À moins d’un an du premier tour de l’élection présidentielle, le paysage des candidatures se structure progressivement. Un phénomène particulier, qualifié de « syndrome Macron », semble guider les stratégies des postulants. Ce terme renvoie à l’onde de choc provoquée par l’accession d’Emmanuel Macron à l’Élysée en 2017, alors que celui-ci n’était pas issu des rangs des formations politiques établies. Cette victoire a donné l’impression que « tous les rêves présidentiels sont permis », ouvrant la voie à une pluralité de candidatures potentielles, y compris en dehors des circuits partisans classiques.
Un champ élargi au-delà des appareils traditionnels
L’héritage de ce précédent historique continue de nourrir les ambitions. Plusieurs figures, issues de la société civile, du monde économique ou de la fonction publique, seraient tentées de se lancer dans la course, à l’image du parcours du chef de l’État actuel. Cette dynamique contraste avec le cadre plus rigide des scrutins antérieurs, où les candidatures émanaient presque exclusivement des grandes formations politiques. La fragmentation du paysage politique, accentuée par les dissolutions et les recompositions récentes, renforce cette tendance.
À gauche, des aspirations en ordre dispersé
Du côté des forces de gauche, plusieurs personnalités affichent leurs intentions, mais peinent à s’accorder sur une candidature unique. Les diverses composantes de la gauche française, allant des écologistes aux socialistes en passant par les insoumis, sont traversées par des tensions internes.
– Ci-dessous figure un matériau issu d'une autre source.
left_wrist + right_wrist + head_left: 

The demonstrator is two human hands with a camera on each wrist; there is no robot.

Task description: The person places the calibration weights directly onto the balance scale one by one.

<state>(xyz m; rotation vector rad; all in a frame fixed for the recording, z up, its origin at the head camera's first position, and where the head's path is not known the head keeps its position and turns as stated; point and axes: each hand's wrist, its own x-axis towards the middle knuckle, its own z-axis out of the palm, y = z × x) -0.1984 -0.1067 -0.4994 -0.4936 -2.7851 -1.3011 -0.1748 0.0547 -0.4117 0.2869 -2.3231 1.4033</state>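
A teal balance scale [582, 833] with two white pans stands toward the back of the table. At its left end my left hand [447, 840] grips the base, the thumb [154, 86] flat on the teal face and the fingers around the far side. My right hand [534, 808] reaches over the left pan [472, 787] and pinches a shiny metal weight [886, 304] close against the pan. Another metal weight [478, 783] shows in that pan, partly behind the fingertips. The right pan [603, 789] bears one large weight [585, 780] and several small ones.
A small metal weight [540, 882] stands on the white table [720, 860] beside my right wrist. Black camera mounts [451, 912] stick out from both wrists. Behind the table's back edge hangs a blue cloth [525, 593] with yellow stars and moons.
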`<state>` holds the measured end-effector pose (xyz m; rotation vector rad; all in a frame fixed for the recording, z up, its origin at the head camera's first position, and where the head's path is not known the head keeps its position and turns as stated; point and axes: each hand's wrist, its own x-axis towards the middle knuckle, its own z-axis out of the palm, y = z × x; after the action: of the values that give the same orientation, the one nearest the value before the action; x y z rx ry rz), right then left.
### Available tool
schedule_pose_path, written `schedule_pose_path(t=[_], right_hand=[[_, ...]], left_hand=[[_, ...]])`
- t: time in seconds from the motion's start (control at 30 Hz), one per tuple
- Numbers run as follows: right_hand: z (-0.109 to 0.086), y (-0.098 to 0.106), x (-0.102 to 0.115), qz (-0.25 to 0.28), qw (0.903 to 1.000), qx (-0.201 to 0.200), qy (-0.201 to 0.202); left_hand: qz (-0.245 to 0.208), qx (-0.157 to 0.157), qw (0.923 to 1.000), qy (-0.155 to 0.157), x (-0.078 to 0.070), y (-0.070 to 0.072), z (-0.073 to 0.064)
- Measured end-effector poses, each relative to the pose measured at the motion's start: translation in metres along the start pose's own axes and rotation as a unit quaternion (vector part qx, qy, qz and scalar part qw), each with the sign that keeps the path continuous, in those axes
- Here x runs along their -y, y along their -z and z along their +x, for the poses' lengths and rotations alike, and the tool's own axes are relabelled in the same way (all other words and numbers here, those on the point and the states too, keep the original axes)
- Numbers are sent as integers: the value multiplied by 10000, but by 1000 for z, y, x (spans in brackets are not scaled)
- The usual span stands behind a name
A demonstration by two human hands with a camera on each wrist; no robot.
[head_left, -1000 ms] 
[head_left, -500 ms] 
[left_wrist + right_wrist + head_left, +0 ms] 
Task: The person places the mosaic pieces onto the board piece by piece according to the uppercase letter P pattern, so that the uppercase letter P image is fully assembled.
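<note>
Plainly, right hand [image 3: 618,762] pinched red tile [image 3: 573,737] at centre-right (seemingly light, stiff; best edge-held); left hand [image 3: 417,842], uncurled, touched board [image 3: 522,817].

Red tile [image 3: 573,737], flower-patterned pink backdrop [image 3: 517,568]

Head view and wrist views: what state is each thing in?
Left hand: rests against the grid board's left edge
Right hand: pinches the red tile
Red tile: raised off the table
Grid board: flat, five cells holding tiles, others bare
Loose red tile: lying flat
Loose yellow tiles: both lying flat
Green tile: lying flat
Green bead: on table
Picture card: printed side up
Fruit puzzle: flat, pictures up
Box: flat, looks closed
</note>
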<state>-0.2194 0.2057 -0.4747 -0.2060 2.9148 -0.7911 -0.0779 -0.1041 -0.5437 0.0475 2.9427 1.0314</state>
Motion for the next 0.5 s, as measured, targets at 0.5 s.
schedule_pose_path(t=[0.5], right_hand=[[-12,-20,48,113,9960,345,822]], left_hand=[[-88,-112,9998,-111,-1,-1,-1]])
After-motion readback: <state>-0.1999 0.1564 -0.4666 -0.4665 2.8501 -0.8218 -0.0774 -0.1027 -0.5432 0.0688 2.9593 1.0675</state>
Les discussions autour d’une éventuelle primaire ou d’un rassemblement restent vives, alors que les sondages indiquent une fragmentation de l’électorat de ce bloc. Chacune des figures susceptibles de se présenter cherche à exister dans ce paysage morcelé.
Au centre et à droite, une recomposition en cours
Dans le bloc central, la succession du président sortant constitue un enjeu majeur. Plusieurs membres du gouvernement en place et alliés de la majorité explorent déjà le terrain en vue d’une candidature. La droite républicaine, de son côté, tente de se reconstruire après des années de divisions. Des figures issues des Républicains, mais également des rangs de la droite décomplexée, préparent leur entrée en campagne. Le positionnement vis-à-vis de l’héritage du macronisme sera un élément central de leurs discours.
L’extrême droite en ordre de marche
Le parti d’extrême droite, fort de ses résultats lors des dernières échéances électorales, voit dans l’élection présidentielle l’occasion de franchir une nouvelle étape. Sa candidate, qui mène une campagne de longue haleine, capitalise sur un socle électoral solide. Les divisions internes, bien que parfois évoquées, semblent pour l’instant maîtrisées. La question de l’union des droites, régulièrement agitée, reste un facteur d’incertitude pour ce camp.
La question des parrainages et des alliances
Au-delà des ambitions individuelles, la conquête des 500 signatures d’élus constitue un défi logistique pour les candidatures les plus récentes ou les plus éloignées des partis installés. Par ailleurs, la possibilité de constituer des coalitions inédites, à droite comme à gauche, est au cœur des calculs stratégiques. Le système majoritaire à deux tours pourrait, comme par le passé, rebattre les cartes entre les deux tours et favoriser des reports de voix.
L’ombre du « en même temps »
La méthode du président sortant, souvent résumée par la formule « en même temps », a brouillé les clivages traditionnels. Les candidats devront se positionner non seulement sur l’héritage du quinquennat, mais aussi sur la manière de gouverner. La tentation de dépasser le clivage droite-gauche, inaugurée par Emmanuel Macron, pourrait inspirer plusieurs des prétendants, sans pour autant garantir leur succès.
Un calendrier électoral sous tension
À mesure que l’échéance se rapproche, les déclarations officielles se multiplient et les états-majors se mettent en ordre de bataille. Le premier tour, fixé au printemps 2027, constituera un premier test décisif. La campagne s’annonce longue et indécise, dans un climat politique marqué par la défiance envers les institutions et une forte volatilité électorale.